» **EXERCISE DETAILS**:
Repeat every line of the data exactly; the pictures stay out.

» **PROVIDED MATERIAL**:

::::

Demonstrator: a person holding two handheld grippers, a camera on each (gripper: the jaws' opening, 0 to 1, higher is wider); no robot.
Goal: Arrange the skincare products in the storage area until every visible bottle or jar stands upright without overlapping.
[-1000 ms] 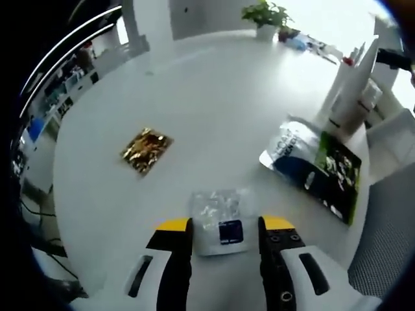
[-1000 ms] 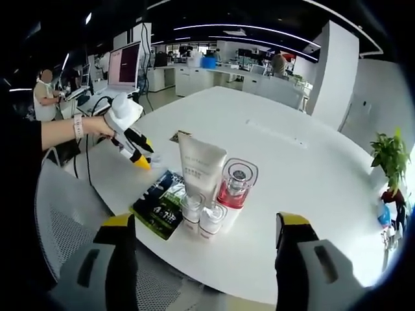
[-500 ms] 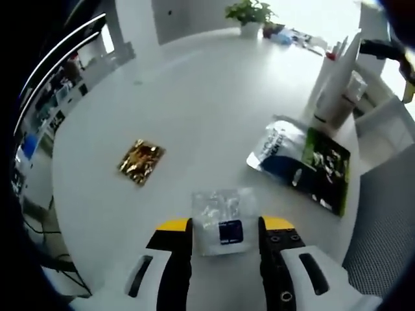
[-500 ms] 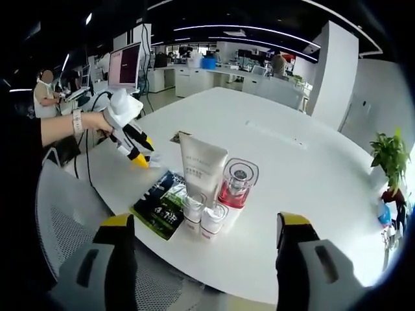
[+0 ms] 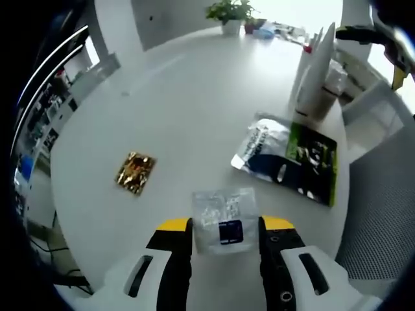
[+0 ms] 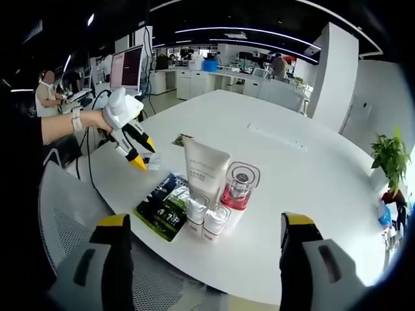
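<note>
So the left gripper [image 5: 225, 227] had its yellow-tipped jaws closed in on a small clear sachet [image 5: 222, 219] with a dark label, lifted above the white round table [image 5: 181, 97]; the sachet sat flat between the jaws, long axis running away from the camera. You could see the same thing from the right gripper view, where the left gripper [image 6: 144, 153] was held in a person's hand [image 6: 91, 122] over the table's near-left edge, the little packet [image 6: 153, 162] at its tips. The skincare stuff was bunched together near the table edge: a tall white tube [image 6: 205, 173] standing upright on its cap, a clear jar with pink liquid [image 6: 239, 186] upright just beside it, and two small white bottles [image 6: 206, 219] upright in front, all touching or nearly so. A dark blue and green sachet pack [image 6: 163, 205] lay flat just beside them, long side pointing toward the tube, with a silvery end [image 5: 259, 139] in the left gripper view. A gold foil packet [image 5: 135, 172] lay flat by itself, well apart from the group. The right gripper [image 6: 204, 259] hung off the table edge with jaws spread wide, nothing between them. A potted plant [image 6: 391, 159] sat on the far side of the table.
</note>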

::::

» **RESPONSE TO THE EXERCISE**:
Demonstrator: a person holding two handheld grippers, a camera on each (gripper: the jaws' opening, 0 to 1, higher is wider); no robot.
Goal: Arrange the skincare products in the storage area until every visible bottle or jar stands upright without overlapping.
[-1000 ms] 
[-1000 ms] 
[-500 ms] 
[-500 ms] 
[+0 ms] 
[+0 ms] 
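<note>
So the left gripper [image 5: 225, 227] had its yellow-tipped jaws closed in on a small clear sachet [image 5: 222, 219] with a dark label, lifted above the white round table [image 5: 181, 97]; the sachet sat flat between the jaws, long axis running away from the camera. You could see the same thing from the right gripper view, where the left gripper [image 6: 144, 153] was held in a person's hand [image 6: 91, 122] over the table's near-left edge, the little packet [image 6: 153, 162] at its tips. The skincare stuff was bunched together near the table edge: a tall white tube [image 6: 205, 173] standing upright on its cap, a clear jar with pink liquid [image 6: 239, 186] upright just beside it, and two small white bottles [image 6: 206, 219] upright in front, all touching or nearly so. A dark blue and green sachet pack [image 6: 163, 205] lay flat just beside them, long side pointing toward the tube, with a silvery end [image 5: 259, 139] in the left gripper view. A gold foil packet [image 5: 135, 172] lay flat by itself, well apart from the group. The right gripper [image 6: 204, 259] hung off the table edge with jaws spread wide, nothing between them. A potted plant [image 6: 391, 159] sat on the far side of the table.
</note>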

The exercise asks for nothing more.